Problem
Show all lines from the data that include the word "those".

Extracted records
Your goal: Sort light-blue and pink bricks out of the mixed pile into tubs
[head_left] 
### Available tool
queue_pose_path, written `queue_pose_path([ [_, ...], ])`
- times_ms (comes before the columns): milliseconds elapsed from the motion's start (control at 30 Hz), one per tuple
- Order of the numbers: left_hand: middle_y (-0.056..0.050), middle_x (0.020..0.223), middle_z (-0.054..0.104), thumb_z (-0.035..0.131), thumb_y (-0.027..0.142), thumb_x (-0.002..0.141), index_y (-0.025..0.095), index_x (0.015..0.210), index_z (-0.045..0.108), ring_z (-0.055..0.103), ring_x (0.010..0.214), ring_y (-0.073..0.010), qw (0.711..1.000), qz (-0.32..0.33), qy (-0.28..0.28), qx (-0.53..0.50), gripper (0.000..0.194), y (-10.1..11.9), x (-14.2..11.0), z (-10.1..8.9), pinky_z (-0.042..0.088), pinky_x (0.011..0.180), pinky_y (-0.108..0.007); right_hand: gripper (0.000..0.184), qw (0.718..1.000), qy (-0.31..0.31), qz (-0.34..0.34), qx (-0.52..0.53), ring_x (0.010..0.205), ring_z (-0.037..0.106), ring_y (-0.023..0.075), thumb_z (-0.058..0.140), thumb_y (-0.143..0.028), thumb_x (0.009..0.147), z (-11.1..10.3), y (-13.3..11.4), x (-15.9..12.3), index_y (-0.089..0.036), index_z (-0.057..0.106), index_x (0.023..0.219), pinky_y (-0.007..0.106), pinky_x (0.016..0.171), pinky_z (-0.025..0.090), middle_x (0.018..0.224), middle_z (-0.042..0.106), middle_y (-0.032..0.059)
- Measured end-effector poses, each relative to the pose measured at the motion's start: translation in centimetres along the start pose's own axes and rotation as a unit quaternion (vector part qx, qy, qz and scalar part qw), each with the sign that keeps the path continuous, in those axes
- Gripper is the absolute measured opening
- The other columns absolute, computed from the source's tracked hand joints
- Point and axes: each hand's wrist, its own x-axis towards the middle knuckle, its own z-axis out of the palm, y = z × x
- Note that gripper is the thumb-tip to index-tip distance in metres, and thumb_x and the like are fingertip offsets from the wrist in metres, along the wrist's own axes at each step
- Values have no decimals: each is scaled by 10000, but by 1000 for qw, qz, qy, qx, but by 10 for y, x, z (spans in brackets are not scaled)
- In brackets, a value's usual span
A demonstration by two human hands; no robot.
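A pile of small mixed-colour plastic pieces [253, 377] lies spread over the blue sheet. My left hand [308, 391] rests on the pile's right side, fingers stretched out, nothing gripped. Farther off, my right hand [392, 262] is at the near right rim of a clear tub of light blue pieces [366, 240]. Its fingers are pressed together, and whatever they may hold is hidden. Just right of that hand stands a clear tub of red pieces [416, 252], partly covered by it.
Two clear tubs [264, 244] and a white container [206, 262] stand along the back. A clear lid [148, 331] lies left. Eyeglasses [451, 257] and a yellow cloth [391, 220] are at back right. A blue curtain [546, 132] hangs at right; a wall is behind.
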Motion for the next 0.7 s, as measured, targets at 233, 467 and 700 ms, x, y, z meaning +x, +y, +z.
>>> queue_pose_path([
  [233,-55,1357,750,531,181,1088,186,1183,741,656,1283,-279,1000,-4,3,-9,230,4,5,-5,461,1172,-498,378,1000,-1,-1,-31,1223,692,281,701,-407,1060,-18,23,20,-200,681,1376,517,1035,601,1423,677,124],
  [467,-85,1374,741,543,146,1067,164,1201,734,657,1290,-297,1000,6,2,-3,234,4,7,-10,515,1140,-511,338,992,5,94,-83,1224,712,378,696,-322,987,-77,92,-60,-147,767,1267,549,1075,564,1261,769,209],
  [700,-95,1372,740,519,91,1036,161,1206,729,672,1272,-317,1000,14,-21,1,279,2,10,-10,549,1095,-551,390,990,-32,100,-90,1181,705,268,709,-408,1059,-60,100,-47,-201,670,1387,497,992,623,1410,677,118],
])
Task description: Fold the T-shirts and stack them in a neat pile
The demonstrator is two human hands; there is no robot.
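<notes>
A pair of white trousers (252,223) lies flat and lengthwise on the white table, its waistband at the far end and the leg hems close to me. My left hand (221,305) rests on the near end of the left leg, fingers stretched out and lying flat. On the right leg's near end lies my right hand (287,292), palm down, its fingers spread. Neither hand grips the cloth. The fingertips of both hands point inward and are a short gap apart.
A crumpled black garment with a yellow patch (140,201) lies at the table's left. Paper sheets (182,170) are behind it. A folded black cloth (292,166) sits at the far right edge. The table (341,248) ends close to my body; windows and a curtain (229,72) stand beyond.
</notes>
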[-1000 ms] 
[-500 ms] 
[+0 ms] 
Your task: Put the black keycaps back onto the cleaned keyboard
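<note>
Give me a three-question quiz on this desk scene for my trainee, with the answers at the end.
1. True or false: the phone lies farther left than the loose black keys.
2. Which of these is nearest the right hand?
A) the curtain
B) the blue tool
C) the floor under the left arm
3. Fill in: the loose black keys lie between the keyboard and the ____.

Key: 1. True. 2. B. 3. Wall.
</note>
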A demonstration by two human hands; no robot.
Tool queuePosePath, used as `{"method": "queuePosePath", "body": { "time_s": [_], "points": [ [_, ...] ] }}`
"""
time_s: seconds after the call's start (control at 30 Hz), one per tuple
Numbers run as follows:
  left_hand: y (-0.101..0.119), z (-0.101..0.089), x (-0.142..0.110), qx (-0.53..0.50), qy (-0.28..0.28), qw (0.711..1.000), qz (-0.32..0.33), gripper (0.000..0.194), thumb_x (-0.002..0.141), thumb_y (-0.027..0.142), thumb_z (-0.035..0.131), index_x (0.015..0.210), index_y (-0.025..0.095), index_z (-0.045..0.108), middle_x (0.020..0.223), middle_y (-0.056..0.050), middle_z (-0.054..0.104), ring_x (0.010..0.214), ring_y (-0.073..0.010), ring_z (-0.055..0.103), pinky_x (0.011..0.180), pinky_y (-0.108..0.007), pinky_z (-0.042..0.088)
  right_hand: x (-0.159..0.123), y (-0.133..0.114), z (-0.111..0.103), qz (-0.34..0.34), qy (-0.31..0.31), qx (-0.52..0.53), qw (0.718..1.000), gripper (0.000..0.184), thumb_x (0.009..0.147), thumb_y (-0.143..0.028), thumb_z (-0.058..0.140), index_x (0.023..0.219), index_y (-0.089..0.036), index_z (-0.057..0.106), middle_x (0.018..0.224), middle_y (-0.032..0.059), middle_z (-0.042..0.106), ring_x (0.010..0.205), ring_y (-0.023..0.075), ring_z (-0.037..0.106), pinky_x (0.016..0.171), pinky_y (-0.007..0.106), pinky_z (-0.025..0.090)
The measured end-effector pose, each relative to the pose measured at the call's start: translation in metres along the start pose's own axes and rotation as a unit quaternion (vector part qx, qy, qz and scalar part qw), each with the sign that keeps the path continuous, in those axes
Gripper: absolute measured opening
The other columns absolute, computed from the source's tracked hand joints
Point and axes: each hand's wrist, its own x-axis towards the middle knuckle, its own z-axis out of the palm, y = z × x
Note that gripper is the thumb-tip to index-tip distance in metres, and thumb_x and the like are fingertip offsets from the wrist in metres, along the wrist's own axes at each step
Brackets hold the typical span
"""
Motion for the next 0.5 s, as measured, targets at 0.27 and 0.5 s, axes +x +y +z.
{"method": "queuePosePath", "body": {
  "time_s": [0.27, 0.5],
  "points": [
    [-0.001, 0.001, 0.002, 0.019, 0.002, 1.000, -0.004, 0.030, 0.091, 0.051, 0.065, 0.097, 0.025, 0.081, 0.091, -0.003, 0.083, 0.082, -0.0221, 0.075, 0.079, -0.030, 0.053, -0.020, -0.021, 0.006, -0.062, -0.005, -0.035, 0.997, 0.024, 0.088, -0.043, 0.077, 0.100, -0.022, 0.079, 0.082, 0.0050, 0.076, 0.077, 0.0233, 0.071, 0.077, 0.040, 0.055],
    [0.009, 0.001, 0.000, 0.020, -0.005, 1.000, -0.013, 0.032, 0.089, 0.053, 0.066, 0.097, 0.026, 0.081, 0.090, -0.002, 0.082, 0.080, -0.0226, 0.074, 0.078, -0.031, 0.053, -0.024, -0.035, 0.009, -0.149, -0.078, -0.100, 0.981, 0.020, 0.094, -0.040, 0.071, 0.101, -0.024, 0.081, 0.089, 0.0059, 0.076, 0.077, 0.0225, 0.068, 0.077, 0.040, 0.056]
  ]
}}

Answer space
- Measured end-effector poses, each relative to the pose measured at the motion's start: translation in centimetres along the start pose's own axes and rotation as a unit quaternion (vector part qx, qy, qz and scalar part qw), each with the sign that keeps the path continuous, in those axes
The measured end-effector pose, each relative to the pose measured at the call's start: translation in metres along the start pose's own axes and rotation as a unit quaternion (vector part qx, qy, qz and scalar part qw), each with the sign that keeps the path continuous, in those axes

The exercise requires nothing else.